— Activity —
Please take the entries below from the first line through the line containing "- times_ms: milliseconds" and repeat them exactly, leaving out everything after.

— Data supplied —
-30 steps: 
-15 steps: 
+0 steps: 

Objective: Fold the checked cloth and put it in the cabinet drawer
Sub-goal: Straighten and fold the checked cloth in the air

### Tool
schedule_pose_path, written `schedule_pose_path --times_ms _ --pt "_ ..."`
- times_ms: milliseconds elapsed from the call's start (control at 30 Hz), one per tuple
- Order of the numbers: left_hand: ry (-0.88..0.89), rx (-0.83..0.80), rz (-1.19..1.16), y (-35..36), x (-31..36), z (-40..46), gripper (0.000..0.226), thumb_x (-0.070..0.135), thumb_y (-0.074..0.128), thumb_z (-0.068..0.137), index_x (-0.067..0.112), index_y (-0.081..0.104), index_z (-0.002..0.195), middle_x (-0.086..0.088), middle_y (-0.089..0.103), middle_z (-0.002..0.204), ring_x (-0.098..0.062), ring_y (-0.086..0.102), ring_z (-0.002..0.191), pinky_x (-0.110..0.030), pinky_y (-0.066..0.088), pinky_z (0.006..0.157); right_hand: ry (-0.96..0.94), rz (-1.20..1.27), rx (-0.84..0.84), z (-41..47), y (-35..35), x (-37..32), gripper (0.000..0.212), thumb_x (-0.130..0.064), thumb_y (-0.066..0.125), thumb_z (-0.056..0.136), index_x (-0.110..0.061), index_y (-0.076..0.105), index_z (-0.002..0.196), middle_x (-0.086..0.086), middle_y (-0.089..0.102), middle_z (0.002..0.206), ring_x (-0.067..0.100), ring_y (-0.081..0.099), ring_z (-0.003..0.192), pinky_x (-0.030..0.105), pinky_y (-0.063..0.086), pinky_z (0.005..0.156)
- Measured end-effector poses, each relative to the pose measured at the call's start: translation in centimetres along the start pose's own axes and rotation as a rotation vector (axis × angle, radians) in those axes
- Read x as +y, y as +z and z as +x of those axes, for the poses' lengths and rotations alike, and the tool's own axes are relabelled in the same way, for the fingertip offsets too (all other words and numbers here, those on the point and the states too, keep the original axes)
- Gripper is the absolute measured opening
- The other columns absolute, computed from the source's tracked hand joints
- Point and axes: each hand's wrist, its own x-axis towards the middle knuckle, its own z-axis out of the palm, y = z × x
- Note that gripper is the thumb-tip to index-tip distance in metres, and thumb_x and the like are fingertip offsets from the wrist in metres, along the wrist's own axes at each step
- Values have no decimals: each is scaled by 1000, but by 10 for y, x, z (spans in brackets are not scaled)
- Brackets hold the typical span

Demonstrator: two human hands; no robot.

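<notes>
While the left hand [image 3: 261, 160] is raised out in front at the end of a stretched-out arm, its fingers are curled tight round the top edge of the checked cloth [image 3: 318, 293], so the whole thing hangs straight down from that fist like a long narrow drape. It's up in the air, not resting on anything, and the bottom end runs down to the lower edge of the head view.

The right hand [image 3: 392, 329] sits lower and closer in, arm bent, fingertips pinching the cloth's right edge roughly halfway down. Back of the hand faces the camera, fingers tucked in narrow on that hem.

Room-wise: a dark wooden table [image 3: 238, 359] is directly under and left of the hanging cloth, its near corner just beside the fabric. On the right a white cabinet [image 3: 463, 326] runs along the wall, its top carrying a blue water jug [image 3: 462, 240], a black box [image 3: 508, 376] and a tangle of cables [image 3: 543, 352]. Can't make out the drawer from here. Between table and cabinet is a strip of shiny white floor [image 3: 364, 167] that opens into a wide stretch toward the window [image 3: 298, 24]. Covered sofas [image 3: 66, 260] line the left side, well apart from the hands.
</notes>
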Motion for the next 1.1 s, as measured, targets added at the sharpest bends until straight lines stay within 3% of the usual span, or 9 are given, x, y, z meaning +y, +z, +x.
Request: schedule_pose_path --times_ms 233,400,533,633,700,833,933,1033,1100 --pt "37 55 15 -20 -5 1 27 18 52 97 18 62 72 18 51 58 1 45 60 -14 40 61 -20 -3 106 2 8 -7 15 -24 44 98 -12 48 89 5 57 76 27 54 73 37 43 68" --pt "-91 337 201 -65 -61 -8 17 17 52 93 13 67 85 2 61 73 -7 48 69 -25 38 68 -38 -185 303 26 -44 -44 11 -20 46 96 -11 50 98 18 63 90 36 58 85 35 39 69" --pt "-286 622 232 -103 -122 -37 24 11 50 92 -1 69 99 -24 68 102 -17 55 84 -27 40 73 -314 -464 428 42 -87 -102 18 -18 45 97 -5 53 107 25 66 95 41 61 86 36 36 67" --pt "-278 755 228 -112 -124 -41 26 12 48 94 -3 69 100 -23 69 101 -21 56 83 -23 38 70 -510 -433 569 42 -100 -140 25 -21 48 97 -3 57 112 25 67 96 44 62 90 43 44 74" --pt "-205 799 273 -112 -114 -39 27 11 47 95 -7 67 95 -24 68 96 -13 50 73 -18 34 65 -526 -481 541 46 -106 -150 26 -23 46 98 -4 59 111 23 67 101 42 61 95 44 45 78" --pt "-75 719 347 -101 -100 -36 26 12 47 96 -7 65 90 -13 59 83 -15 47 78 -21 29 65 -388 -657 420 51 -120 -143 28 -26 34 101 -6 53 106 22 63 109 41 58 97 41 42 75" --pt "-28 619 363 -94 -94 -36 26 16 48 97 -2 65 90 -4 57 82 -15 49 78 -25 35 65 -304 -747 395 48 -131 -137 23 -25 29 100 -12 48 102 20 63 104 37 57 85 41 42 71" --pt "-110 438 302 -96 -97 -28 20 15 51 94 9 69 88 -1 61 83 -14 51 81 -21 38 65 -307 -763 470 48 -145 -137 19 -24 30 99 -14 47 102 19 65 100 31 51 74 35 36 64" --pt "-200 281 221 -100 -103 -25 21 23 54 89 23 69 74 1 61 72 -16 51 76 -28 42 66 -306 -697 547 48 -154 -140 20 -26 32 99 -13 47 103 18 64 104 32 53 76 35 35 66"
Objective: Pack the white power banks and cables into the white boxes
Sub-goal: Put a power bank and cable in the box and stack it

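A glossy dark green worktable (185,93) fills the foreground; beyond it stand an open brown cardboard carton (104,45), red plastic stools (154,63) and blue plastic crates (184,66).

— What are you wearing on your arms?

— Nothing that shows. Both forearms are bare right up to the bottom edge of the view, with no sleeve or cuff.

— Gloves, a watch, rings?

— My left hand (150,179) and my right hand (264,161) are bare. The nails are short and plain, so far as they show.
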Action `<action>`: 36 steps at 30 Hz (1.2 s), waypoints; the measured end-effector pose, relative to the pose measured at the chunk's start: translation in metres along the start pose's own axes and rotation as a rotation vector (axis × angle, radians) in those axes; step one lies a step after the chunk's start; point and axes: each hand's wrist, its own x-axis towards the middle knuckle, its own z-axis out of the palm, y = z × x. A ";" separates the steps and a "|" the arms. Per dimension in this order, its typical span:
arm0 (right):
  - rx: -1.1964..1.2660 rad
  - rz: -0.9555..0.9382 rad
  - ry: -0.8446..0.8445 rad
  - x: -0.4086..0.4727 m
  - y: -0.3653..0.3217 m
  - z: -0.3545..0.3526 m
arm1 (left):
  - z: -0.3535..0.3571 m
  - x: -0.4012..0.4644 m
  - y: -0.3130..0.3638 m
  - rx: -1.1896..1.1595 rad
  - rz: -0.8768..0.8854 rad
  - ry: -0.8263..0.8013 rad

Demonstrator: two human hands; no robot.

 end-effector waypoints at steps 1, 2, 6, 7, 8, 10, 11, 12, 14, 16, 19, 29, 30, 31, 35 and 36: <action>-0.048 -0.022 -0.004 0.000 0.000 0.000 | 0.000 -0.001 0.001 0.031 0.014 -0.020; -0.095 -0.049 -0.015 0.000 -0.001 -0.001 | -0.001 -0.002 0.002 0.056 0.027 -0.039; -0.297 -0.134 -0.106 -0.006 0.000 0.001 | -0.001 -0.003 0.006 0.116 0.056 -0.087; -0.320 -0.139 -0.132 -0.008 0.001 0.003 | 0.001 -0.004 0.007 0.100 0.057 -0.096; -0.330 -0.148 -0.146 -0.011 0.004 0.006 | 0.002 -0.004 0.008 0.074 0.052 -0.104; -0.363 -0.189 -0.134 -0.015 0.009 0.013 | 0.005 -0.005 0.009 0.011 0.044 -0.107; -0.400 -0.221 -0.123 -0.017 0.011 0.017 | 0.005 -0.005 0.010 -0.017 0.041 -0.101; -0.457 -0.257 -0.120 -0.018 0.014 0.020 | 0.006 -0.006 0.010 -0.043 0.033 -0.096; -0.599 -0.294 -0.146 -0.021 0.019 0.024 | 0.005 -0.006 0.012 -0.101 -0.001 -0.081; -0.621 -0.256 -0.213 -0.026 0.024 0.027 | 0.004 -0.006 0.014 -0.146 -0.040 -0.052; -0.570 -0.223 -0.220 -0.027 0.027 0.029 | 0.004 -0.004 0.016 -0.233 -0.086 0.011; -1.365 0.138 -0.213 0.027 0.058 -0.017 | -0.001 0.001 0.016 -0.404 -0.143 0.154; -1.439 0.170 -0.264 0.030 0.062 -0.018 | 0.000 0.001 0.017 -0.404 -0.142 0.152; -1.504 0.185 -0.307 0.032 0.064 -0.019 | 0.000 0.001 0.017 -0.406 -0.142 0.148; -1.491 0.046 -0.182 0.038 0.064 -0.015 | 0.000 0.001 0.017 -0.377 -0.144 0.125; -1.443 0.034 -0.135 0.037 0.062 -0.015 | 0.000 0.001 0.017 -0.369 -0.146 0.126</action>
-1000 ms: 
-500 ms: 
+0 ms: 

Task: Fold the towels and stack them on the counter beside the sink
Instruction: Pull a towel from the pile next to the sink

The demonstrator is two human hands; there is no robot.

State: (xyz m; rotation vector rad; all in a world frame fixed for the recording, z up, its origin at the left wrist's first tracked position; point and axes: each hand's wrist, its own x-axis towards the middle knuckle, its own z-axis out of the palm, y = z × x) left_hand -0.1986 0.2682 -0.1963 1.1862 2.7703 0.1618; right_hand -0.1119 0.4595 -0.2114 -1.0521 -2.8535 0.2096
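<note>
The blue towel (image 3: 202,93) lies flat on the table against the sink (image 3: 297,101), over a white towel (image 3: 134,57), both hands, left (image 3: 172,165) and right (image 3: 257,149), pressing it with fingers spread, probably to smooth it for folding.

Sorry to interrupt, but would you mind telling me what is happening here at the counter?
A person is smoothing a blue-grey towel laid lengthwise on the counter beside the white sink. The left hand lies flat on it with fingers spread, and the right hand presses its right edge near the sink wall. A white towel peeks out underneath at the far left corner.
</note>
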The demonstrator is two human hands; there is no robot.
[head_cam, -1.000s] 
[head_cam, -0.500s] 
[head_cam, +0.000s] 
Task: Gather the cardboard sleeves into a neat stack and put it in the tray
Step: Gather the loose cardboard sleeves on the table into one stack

— Written response —
-30 steps: 
-15 steps: 
+0 steps: 

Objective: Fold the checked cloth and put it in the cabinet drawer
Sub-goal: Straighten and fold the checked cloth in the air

### Tool
schedule_pose_path, written `schedule_pose_path --times_ms _ --pt "_ ..."`
- times_ms: milliseconds elapsed from the call's start (control at 30 Hz), one per tuple

No further answer is expected.